In the UK construction industry, payment is usually made at intervals during a project, often by way of a monthly application by the party seeking payment. The legislation in the sector, referred to colloquially as the Construction Act, requires that the construction contract includes an “adequate mechanism” for payment and dictates the use of certain notices certifying payment to be issued by the paying party. Whilst this process is intended to ensure regular payment in the sector it can also be costly, time consuming and an administrative burden because it is traditionally a paper based system, with applications received by email or post. Many payment disputes arise because of human error such as failure to issue a notice in time or in the correct format.
Payment disputes are the single biggest threat to construction firms in the UK (survey by BACS Payment Services in 2016). There are around 280,000 construction business in the UK and they employ an estimated 2.9 million people. Over 75% of UK businesses find themselves in a position of waiting more than the agreed time before being paid. Disputes about payment can destroy commercial relationships and may result in project failure.

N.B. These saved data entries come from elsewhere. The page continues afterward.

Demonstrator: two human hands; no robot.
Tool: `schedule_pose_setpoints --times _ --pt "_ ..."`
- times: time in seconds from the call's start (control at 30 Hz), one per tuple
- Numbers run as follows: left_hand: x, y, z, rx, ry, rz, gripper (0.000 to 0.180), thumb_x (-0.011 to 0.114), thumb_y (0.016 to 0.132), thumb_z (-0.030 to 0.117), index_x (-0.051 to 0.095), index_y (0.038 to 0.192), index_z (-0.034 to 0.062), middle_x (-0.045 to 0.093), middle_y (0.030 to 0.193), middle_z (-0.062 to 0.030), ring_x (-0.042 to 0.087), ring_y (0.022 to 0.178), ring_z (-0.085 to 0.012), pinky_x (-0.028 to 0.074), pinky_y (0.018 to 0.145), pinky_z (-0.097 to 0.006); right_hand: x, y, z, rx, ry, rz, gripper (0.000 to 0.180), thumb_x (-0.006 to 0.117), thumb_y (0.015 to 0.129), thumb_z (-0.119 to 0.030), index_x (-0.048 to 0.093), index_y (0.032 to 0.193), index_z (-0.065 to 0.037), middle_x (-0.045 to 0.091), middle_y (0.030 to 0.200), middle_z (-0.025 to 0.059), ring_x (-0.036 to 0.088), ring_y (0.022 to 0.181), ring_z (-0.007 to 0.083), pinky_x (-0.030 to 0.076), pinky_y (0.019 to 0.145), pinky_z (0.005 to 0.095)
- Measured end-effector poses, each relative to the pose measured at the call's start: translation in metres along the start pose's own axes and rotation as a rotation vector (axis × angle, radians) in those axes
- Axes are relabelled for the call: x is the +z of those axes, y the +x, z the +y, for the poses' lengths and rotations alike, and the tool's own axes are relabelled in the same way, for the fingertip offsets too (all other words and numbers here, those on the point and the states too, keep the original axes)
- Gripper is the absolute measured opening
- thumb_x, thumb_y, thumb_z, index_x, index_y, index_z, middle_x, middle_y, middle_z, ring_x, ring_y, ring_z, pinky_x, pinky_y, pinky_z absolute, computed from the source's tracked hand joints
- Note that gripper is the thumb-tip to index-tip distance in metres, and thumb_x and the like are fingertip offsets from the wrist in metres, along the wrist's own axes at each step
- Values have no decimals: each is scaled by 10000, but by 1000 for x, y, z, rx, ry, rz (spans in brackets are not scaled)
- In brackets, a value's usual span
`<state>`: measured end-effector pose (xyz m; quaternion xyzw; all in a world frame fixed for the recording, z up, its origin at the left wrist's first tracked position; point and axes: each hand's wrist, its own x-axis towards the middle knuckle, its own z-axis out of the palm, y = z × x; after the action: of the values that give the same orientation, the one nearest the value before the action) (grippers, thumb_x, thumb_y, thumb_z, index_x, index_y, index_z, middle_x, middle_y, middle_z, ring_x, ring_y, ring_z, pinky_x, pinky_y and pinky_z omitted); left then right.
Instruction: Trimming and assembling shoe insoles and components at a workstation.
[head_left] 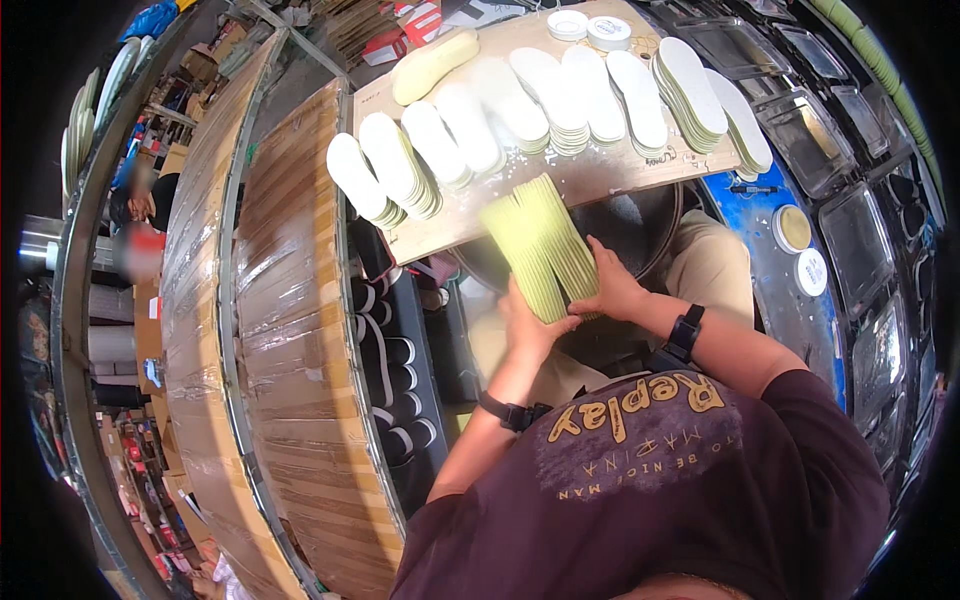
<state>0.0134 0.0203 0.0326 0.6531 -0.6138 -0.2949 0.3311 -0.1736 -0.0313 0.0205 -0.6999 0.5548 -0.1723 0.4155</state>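
Note:
A thick stack of pale yellow-green shoe insoles [540,245] is held on edge between my two hands, above my lap and off the near edge of the board. My left hand [530,322] grips the near left side of the stack. On the near right side, my right hand [614,286] is closed round it, thumb toward the other hand. A gap splits the near end of the stack, and its far end is a little blurred. White-topped insoles [540,85] lie in several piles in a row across the wooden board [440,232]. Behind them rests a single cream insole [435,66].
Two round white lids [609,33] sit at the board's back edge. A dark round tub [645,225] is under the board. To the right, a blue bench [765,215] carries a pen [752,189] and round tins [793,229]. Large taped cartons [300,330] stand at left.

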Motion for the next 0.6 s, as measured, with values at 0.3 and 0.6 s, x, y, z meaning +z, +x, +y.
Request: schedule_pose_setpoints --times 0.3,0.6 --pt "1 -18 -46 -166 -687 -72 791 674 711 28 322 1419 -6 466 1353 -159 425 1275 -312 335 1064 -392 -18 -10 37 48 1005 -271 876 644 733 -110 192 1481 -49 466 1336 141 482 1221 247 408 1016 333" --pt "-12 -7 -14 -344 -961 -184 657 684 855 136 342 1401 12 494 1319 -115 465 1228 -223 362 1041 -348 -29 -15 -19 -35 965 -262 853 688 819 -114 167 1489 -26 440 1386 118 424 1280 215 334 1076 358"
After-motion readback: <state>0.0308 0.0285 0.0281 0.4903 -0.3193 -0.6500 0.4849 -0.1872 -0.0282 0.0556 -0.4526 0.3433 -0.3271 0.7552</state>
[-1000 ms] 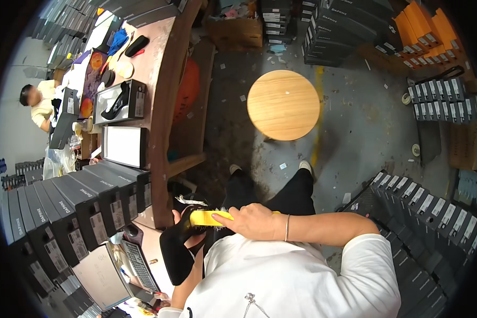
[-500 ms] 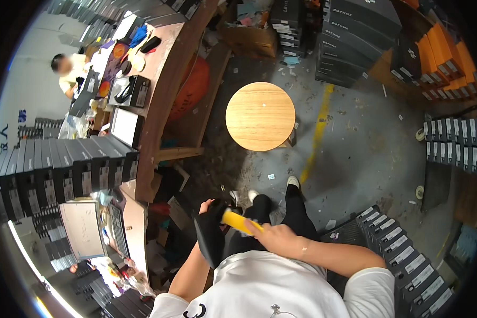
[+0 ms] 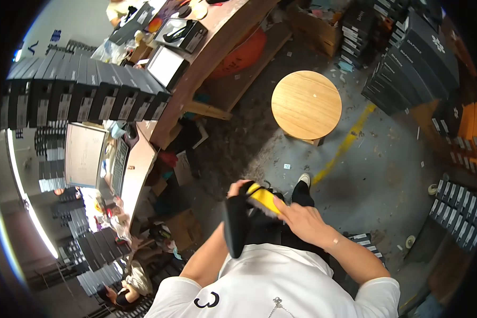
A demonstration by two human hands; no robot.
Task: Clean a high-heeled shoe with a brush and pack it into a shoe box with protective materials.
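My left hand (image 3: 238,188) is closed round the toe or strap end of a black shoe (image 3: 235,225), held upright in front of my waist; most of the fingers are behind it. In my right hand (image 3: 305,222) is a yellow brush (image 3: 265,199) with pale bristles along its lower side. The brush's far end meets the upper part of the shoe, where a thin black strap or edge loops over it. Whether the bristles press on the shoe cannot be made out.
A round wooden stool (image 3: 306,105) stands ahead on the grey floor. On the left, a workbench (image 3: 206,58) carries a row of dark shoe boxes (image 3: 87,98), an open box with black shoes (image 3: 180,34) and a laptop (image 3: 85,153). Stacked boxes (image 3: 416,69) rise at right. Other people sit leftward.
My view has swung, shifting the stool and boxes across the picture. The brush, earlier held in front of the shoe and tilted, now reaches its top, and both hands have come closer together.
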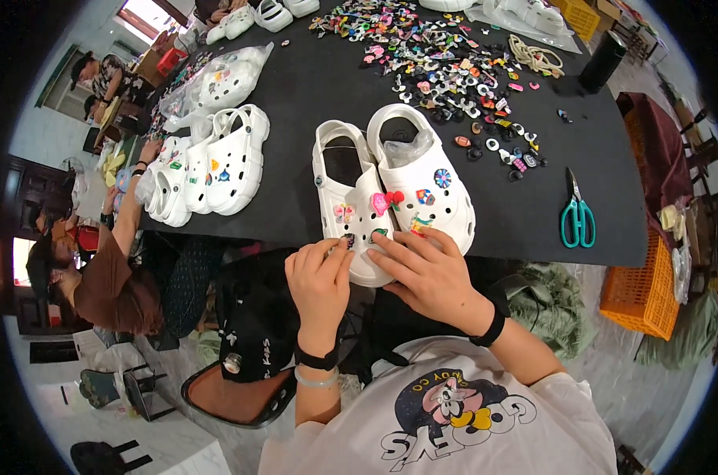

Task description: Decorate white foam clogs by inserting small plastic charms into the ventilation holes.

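A pair of white clogs stands side by side in front of me, toes toward me, with the left clog point(361, 192) partly over the table's near edge. My left hand point(319, 277) pinches a small dark shoe charm point(349, 238) at that clog's toe. Across the same toe lies my right hand point(438, 277), its fingers gripping the shoe beside a green charm point(379, 235). A butterfly charm point(344, 213) and a pink flower charm point(380, 203) sit higher up. The right clog point(410, 179) carries a blue round charm point(443, 177), red cherries and others; my right fingers partly cover one.
Loose charms point(446, 67) are heaped across the dark table point(295, 87). Teal-handled scissors point(578, 220) lie at right, near a black bottle point(603, 62) and coiled rope point(535, 55). More white clogs point(236, 162) stand at left, where a co-worker point(117, 285) reaches in. An orange crate point(642, 289) is beyond the right edge.
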`<move>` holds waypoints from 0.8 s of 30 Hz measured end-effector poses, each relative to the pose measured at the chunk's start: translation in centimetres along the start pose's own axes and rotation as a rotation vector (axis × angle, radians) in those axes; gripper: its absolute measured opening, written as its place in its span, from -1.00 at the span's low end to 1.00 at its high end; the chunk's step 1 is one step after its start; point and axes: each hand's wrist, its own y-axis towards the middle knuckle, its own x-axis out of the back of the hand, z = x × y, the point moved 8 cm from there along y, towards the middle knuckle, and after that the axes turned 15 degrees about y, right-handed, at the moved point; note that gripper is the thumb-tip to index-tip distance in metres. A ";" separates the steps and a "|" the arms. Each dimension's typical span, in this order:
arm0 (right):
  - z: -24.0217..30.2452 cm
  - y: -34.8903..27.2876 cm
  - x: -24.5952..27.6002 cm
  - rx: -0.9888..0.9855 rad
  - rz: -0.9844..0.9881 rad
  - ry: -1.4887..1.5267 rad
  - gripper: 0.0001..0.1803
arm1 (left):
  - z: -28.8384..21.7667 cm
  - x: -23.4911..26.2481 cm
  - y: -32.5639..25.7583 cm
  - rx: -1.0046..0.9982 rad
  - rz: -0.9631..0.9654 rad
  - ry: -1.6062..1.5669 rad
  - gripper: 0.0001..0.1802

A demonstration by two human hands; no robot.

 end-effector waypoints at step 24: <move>-0.1 0.4 -0.1 0.007 -0.028 -0.022 -0.32 | -1.3 -1.1 -1.1 -0.138 0.246 -0.017 -0.48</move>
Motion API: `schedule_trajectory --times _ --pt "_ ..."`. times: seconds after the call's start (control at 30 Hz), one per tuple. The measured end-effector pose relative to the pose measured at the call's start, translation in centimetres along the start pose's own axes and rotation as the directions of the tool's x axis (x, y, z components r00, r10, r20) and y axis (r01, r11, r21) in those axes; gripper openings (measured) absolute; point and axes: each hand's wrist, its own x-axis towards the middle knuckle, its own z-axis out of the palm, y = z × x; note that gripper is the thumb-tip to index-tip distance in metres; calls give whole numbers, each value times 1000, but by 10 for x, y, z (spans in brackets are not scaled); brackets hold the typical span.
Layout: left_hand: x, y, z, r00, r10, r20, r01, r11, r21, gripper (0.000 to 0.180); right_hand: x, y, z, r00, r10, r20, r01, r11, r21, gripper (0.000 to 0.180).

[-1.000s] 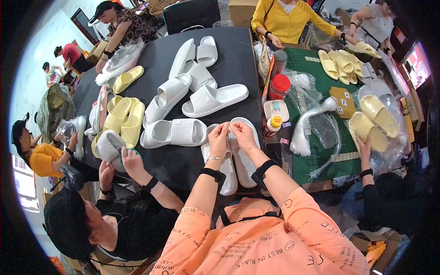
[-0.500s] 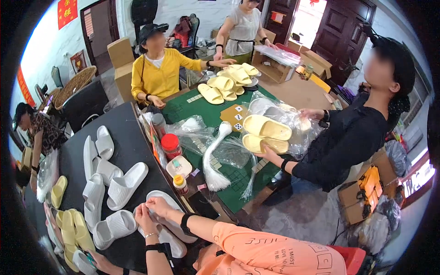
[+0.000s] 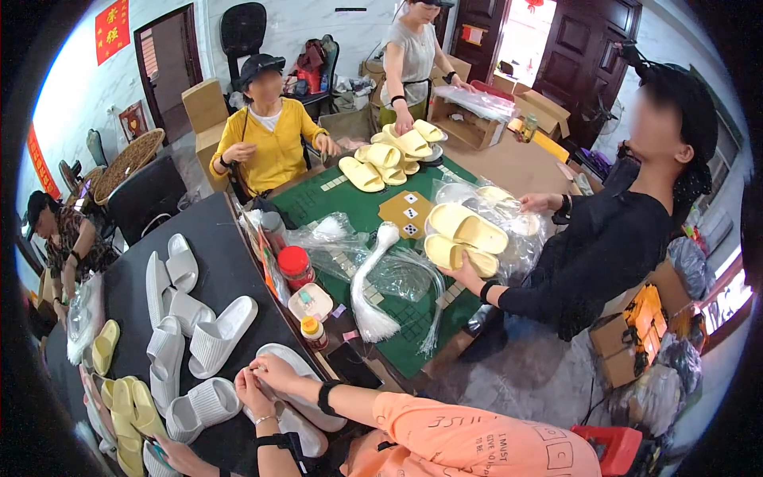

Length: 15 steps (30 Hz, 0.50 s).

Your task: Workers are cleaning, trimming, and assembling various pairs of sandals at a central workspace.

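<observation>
My left hand (image 3: 253,394) and my right hand (image 3: 275,374) meet close together over the black table, their fingertips pinched. Whatever they hold between them is too small to make out. Just beyond and beneath them lie a white slipper (image 3: 304,375) and a second white slipper (image 3: 301,430), partly hidden by my hands and wrists. To the left of my hands, a ribbed white slipper (image 3: 208,404) rests on the tabletop, and another ribbed slipper (image 3: 223,337) lies farther off.
More white slippers (image 3: 165,350) and yellow slippers (image 3: 131,409) cover the black table (image 3: 214,238). Another person's hand (image 3: 176,455) reaches in at lower left. A red-lidded jar (image 3: 295,266) and bundled white ties (image 3: 373,310) occupy the green table (image 3: 409,362). A co-worker holds yellow slippers (image 3: 469,228).
My hands stay pinched together in nearly the same place. Across the table, the person in yellow has drawn an arm back, and the person in grey now reaches to the yellow slipper pile.
</observation>
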Motion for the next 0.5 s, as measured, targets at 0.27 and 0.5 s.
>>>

There are a couple of technologies starting to be used in the UK construction industry which use cloud-based software, for the processing of applications for payment and payment notices between main contractor and subcontractor and/or suppliers. Such technology has already had success in Australia. These are in the form of collaborative platforms that allow contractors, subcontractors and consultants to prepare, submit, assess, review and certify applications for payment. The contractor can use this to manage payment for all of its supply chain. It can also be tailored to suit particular projects and specific requirements. It is clear this technology could result in cost savings, drive collaboration, support sustainability. ensure greater transparency and reduce the amount of management time required.
So in short, yes, technology should be able to help avoid payment disputes by driving efficiency and reducing the possibility of human error. We anticipate that the use of such technology is only set to increase.